Epitope mapping for SPBC21C3.10c antibodies requires systematic analysis of antibody-binding regions. Begin with in silico prediction of antigenic regions using algorithms that analyze hydrophilicity, surface accessibility, and secondary structure. For experimental validation, synthesize overlapping peptides (15-20 amino acids) spanning the entire SPBC21C3.10c sequence and perform ELISA or peptide arrays to identify reactive regions. For conformational epitopes, hydrogen-deuterium exchange mass spectrometry (HDX-MS) can identify protected regions upon antibody binding. X-ray crystallography or cryo-electron microscopy of antibody-antigen complexes provides the highest resolution epitope information but requires significant expertise. Alternatively, competition binding assays using a panel of antibodies with known epitopes can indirectly map binding regions . This data is crucial for understanding antibody function and can help explain differential results between antibodies targeting different regions of the protein.
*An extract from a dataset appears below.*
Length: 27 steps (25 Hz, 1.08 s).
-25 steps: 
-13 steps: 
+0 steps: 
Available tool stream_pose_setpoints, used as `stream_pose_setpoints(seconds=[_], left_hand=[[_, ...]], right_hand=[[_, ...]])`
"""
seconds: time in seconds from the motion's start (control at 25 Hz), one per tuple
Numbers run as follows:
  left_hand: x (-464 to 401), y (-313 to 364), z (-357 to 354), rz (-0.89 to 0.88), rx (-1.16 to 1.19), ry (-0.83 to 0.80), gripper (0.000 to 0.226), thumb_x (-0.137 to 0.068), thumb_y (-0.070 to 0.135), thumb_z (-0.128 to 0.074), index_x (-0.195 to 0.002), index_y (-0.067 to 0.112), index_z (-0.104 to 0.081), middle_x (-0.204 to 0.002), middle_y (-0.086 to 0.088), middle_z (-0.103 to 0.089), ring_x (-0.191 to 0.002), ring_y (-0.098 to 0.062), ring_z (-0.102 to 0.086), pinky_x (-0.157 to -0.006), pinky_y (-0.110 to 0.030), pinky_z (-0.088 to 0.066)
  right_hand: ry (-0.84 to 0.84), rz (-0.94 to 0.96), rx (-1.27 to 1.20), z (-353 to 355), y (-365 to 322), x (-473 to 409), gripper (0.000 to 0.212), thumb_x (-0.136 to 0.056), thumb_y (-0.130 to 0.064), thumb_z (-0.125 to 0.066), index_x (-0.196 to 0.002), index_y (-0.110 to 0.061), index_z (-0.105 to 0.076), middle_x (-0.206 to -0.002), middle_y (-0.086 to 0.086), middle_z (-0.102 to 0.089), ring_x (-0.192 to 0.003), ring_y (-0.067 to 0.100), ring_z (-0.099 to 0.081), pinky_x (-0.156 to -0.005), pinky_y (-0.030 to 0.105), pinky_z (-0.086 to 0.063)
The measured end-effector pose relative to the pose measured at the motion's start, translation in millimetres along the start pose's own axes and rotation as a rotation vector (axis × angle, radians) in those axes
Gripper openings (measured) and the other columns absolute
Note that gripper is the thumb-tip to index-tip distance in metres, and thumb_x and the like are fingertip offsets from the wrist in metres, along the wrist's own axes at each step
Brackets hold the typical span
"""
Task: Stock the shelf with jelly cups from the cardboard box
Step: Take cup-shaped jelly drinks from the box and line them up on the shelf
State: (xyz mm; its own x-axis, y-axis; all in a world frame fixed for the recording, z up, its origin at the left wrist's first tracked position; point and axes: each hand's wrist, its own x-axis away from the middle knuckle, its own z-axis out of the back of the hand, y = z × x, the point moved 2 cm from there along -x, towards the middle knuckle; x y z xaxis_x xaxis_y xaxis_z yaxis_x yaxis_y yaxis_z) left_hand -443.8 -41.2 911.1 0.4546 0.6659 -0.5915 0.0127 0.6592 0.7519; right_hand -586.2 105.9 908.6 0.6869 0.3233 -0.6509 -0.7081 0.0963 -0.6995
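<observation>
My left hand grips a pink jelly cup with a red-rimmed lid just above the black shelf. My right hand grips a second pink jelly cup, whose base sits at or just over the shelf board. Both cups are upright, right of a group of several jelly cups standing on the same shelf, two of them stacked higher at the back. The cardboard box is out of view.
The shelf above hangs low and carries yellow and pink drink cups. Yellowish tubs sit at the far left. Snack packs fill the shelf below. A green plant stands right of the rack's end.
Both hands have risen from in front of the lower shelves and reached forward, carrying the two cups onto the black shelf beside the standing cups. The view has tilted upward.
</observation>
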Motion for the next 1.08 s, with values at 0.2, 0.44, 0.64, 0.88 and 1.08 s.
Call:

Accurate quantification of SPBC21C3.10c using antibody-based methods requires addressing several analytical considerations. First, establish a standard curve using purified recombinant SPBC21C3.10c protein to ensure measurements fall within the linear range of detection. When using Western blotting for quantification, implement a loading control strategy using either total protein normalization (e.g., Ponceau S staining) or housekeeping proteins with stability verified under your experimental conditions. For absolute quantification, consider methods like ELISA or quantitative fluorescence with calibration standards. Address potential sources of variability by standardizing sample preparation, electrophoresis conditions, transfer efficiency, and antibody incubation times. For relative quantification, use technical replicates (n≥3) and biological replicates (n≥3) with appropriate statistical analysis. When comparing different experimental conditions, process all samples simultaneously to minimize batch effects . Document detailed methodological parameters to ensure reproducibility across experiments.
Developing a competition binding assay for SPBC21C3.10c antibodies enables precise characterization of epitope-specific responses. Begin by immobilizing purified SPBC21C3.10c protein onto a solid phase (e.g., microplate wells or magnetic beads). Select a panel of well-characterized monoclonal antibodies targeting different epitopes across SPBC21C3.10c. Label one reference antibody (typically with biotin, fluorophore, or enzyme) for detection purposes. In the assay, pre-incubate test antibodies with the immobilized SPBC21C3.10c, followed by addition of the labeled reference antibody. The degree of competition is inversely proportional to the binding of the labeled reference antibody. Analyze results using dose-response curves and calculate IC50 values to quantify competitive strength. For multiplex analysis, implement a bead-based assay with spectrally distinct beads, each coated with different SPBC21C3.10c epitope regions . This approach allows comprehensive mapping of polyclonal responses and can reveal protective epitopes in immunization studies.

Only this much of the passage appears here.